VA pharmacy benefits are one of the most valuable, and most under-used, parts of VA health care. If a veteran is enrolled in VA health care, prescriptions written or approved by a VA provider can be filled through VA pharmacies, often at little or no cost, and most refills arrive by mail.

This guide explains how VA prescription coverage works in 2026: what you pay, who pays nothing, the annual copay cap, how to fill a prescription, and how VA drug coverage interacts with Medicare Part D.

In This Guide

How VA Pharmacy Benefits Work

VA pharmacy benefits are part of VA health care enrollment, not a separate program. Once a veteran is enrolled, any prescription written or approved by a VA provider can be filled through a VA pharmacy. That includes prescriptions a VA provider approves after reviewing medications first prescribed by an outside doctor.

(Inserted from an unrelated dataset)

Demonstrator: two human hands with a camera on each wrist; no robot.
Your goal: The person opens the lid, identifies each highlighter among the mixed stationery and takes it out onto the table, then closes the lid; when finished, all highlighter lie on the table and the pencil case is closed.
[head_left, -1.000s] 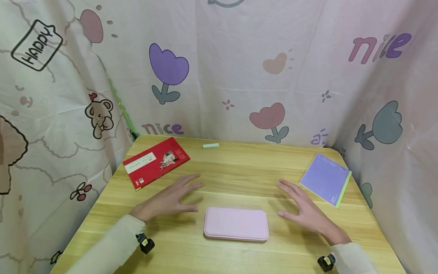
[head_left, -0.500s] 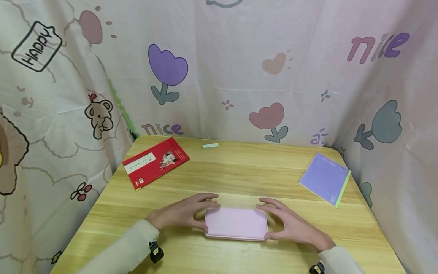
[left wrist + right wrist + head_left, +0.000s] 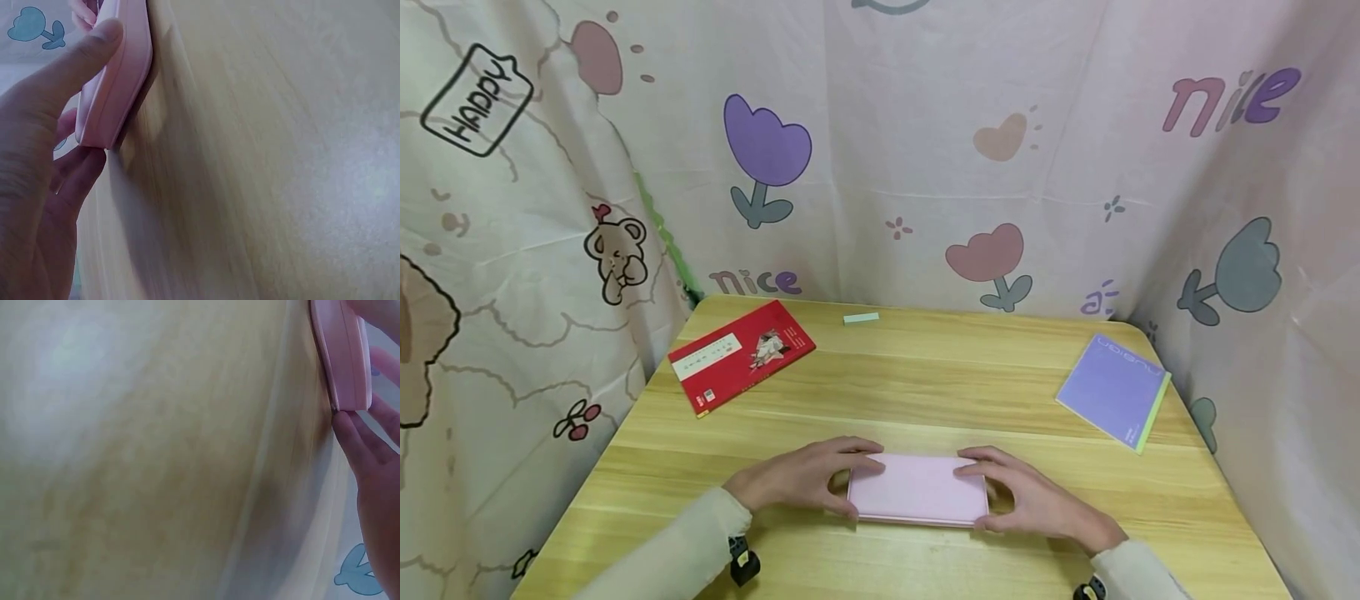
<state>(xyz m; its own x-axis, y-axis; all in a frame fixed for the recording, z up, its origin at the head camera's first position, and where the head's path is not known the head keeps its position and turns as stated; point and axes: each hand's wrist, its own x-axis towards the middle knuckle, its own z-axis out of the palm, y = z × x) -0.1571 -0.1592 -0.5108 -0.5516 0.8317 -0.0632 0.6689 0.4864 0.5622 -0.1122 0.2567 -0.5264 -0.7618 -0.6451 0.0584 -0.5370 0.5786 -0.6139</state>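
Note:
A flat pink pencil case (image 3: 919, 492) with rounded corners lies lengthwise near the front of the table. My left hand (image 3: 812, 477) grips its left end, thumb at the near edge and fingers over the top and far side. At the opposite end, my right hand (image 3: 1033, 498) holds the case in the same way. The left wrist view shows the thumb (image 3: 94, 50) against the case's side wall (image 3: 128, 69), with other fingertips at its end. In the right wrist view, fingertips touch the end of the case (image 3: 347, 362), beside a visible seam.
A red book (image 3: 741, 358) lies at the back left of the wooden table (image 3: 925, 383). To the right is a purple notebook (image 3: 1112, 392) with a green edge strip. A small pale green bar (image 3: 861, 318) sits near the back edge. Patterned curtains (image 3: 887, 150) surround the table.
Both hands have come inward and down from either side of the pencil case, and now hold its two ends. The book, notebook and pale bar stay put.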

Most veterans never set foot in a pharmacy line. The VA Mail Order Pharmacy, a system of highly automated Consolidated Mail Outpatient Pharmacies (CMOPs), fills roughly 80% of all VA outpatient prescriptions and ships them directly to veterans' homes. For maintenance medications taken every day, mail order is usually the simplest and cheapest way to stay supplied.

Your priority group determines what, if anything, you pay. The VA assigns every enrolled veteran to one of eight priority groups based on service history, service-connected disability rating, income, and other factors. Higher priority groups receive care and medications with the lowest copays or no copays at all. If you are not sure which group you are in, see our guide to VA health care enrollment and priority groups.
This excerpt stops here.